WORK ITEM
Give the lines below again exactly, starting with the line that holds "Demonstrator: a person" and going on through the line that holds "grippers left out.".

DATASET CONTENT
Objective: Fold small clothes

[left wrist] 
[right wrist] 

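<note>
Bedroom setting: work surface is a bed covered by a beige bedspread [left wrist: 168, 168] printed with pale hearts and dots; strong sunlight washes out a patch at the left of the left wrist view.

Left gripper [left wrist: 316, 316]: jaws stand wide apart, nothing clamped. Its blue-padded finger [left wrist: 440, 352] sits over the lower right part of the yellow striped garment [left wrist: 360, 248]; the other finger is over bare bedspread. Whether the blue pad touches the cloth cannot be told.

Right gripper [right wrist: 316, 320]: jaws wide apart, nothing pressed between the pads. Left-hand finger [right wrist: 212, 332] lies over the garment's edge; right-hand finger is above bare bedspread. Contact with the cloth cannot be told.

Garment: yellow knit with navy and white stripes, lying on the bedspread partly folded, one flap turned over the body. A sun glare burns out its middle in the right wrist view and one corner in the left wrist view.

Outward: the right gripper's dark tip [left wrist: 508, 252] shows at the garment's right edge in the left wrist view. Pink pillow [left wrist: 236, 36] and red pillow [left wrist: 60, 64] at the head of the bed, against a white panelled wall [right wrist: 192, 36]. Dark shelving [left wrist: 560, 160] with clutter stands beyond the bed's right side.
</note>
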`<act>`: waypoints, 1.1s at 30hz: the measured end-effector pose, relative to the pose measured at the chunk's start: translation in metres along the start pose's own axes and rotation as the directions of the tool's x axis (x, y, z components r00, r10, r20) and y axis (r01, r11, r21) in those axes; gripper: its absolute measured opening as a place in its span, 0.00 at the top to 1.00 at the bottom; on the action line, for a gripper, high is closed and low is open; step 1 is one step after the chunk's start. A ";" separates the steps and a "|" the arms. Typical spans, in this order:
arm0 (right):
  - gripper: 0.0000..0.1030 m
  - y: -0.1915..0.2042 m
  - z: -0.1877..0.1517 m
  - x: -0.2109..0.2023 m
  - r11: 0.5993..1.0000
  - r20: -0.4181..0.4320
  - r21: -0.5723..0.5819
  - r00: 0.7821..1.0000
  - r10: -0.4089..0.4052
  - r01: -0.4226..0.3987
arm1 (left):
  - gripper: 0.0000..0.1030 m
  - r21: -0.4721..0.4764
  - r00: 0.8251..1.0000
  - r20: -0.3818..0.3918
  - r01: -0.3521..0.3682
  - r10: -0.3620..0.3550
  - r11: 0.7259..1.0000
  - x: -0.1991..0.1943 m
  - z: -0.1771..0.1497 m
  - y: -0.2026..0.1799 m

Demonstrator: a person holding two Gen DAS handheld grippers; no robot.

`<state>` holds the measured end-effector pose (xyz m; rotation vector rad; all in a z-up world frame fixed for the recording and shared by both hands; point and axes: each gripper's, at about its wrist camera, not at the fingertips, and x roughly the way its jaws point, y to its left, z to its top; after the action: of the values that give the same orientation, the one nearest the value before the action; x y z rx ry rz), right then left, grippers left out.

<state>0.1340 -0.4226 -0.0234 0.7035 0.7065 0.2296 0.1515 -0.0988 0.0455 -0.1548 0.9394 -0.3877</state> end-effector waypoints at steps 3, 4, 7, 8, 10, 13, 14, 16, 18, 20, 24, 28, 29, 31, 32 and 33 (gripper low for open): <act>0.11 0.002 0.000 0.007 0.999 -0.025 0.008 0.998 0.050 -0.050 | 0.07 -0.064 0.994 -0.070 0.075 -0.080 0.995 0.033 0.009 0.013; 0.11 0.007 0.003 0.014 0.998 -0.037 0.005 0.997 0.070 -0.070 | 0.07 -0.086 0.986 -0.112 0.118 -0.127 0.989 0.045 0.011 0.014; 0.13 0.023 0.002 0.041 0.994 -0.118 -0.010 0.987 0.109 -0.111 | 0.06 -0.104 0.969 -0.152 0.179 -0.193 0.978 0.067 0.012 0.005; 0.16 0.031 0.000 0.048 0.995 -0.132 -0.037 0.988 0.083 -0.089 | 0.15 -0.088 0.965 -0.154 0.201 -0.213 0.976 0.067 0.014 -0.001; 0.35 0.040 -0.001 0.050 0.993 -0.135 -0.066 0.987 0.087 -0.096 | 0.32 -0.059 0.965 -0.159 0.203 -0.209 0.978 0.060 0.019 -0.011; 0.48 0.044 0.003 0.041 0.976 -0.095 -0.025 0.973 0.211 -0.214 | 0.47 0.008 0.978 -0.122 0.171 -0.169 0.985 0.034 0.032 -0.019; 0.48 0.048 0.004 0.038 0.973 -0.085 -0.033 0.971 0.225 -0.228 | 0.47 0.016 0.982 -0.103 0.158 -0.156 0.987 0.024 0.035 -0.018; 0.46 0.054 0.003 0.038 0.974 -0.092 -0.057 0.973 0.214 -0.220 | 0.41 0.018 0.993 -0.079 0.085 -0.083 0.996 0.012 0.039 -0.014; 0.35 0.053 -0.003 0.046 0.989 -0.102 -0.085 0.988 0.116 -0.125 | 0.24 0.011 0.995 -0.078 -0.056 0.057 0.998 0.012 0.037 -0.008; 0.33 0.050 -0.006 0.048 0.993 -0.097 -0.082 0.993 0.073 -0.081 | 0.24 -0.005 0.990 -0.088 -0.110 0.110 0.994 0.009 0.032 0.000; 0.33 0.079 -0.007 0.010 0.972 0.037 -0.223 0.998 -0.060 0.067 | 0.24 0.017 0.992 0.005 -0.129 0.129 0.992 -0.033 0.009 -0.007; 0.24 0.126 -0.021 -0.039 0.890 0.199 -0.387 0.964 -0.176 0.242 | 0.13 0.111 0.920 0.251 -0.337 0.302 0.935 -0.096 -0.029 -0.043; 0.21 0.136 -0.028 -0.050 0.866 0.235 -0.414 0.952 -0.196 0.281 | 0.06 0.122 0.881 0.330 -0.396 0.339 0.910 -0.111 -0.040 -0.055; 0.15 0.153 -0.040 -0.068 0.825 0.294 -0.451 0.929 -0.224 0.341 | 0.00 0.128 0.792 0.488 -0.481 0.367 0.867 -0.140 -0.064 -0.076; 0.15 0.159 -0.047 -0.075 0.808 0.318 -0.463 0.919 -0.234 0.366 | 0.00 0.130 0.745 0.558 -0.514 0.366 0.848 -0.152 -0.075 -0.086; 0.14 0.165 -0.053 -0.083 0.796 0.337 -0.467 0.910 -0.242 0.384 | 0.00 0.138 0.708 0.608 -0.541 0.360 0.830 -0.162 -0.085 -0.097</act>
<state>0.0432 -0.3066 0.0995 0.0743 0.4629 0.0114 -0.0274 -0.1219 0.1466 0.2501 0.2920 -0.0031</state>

ANSWER FOR THE TASK
Demonstrator: a person holding two Gen DAS handheld grippers; no robot.

`<state>` holds the measured end-effector pose (xyz m; rotation vector rad; all in a z-up world frame fixed for the recording and shared by both hands; point and axes: each gripper's, at about its wrist camera, not at the fingertips, and x roughly the way its jaws point, y to its left, z to its top; after the action: of the values that give the same orientation, the one nearest the value before the action; x y z rx ry rz), right then left, grippers left out.

Work on the exercise is now concluded.